Today I spent a lot of time sourcing, which is recruiter-speak for looking at a lot of resumes and profiles. I have different search criteria I use to narrow down the number of resumes or LinkedIn profiles to the ones that are most likely to be the best match for a particular job. Even so, there are more than I can really review. Through my search criteria, I have only increased the percentage of interesting candidates in the results.
Will you make this first cut?
You have a pretty good chance, if your resume or profile…
- is rich with keywords, from “sales” to “awards” to “medical device” or lists ideal degrees
- you work for or have worked for a larger company that is well-known for great sales training
- your LinkedIn profile indicates you are open to new “career opportunities”
- you belong to LinkedIn groups that indicate an interest in medical device sales, even if you are not yet in the industry
The second cut is when I start reviewing the “headlines.” The more keywords you have in your resume or profile, the higher you rank in the results, and the more likely I am to look at your resume. The second cut is also where a much more subjective process comes into effect.
I scan the information available to me in the brief profile visible in the mass of search results. If it looks intriguing enough, I click on your resume or profile to read the whole thing. Just like you would not read every article in the newspaper, I will not read every resume. I choose based on how interesting or relevant the headline or summary is.
Which would you rather read?
A – Jamie Johnston
B – Chris Cardoba, Top Performing Sales Hunter Seeking Medical Device Sales!
It’s so obvious, the question is hardly worth answering. It should also now be obvious that you should put some thought into how you can express your goals, interests and strengths in whatever headline or summary available to you, not to mention your resume or profile overall.
Whether or not you believe in the “Law of Attraction,” this could be a a pretty concrete instance of how it might work in the universe! Set aside your modesty, though not honesty. Recruiters actually want to present the right opportunity to someone who will be interested and excited about it- so make it easy on us by declaring your aspirations.

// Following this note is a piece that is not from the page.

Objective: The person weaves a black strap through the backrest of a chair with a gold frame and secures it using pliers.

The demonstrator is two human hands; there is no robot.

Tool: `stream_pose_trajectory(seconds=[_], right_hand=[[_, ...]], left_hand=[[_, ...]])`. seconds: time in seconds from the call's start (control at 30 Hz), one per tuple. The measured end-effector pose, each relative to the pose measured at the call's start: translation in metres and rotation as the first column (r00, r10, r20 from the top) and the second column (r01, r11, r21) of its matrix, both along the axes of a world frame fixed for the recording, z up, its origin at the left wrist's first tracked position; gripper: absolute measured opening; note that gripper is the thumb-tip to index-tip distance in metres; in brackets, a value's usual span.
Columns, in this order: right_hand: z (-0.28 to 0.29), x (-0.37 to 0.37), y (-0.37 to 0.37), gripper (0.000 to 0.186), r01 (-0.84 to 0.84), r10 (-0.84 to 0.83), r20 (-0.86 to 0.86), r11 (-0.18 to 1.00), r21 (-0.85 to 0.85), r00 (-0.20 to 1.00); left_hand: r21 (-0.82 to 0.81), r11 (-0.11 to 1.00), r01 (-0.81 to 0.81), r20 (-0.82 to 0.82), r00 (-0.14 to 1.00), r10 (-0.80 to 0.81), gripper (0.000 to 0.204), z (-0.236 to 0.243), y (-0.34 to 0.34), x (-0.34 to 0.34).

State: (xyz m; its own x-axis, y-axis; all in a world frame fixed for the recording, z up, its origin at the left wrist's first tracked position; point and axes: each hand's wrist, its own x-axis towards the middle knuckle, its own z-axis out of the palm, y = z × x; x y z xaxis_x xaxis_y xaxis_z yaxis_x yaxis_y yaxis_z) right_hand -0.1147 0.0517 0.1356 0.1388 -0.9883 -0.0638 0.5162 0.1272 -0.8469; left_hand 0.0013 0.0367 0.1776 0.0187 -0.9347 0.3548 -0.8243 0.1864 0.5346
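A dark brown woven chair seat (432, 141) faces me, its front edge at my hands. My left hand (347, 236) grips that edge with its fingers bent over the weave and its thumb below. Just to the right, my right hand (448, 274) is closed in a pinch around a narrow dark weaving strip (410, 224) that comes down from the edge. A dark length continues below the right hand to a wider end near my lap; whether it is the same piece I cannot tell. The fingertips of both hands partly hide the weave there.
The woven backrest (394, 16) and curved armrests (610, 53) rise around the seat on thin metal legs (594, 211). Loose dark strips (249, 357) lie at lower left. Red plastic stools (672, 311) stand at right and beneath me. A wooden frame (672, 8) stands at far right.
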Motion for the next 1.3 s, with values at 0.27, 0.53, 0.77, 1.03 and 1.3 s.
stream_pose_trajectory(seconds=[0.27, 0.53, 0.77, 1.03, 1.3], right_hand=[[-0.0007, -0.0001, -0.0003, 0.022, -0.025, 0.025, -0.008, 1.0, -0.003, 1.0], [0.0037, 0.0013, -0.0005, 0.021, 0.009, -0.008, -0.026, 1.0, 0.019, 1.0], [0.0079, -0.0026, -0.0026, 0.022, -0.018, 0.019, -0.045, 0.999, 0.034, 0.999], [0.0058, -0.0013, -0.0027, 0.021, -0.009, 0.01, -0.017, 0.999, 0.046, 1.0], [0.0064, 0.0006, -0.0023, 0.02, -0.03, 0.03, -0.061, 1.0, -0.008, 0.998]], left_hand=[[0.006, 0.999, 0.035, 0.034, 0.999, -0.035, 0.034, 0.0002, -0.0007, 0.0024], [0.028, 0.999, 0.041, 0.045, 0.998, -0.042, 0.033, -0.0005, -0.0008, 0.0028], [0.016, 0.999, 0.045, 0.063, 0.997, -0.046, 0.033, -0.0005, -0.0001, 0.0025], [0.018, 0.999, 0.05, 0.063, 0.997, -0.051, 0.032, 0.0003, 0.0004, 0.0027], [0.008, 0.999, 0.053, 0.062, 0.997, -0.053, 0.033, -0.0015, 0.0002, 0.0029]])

On LinkedIn, the more complete your profile is, the more likely I am to look at it. If you have only your most recent job listed, with no description or accomplishments… it gets the equivalent of the wastepaper basket. Someone with a rich profile, who lists their education, their complete work history and includes their awards and quota performance will get my attention. It is an indication that they take their career seriously, and that they pay enough attention to LinkedIn that I am more likely to get a response back.
Take the time to create and update a great resume and great profile, and it will work in your favor many times over.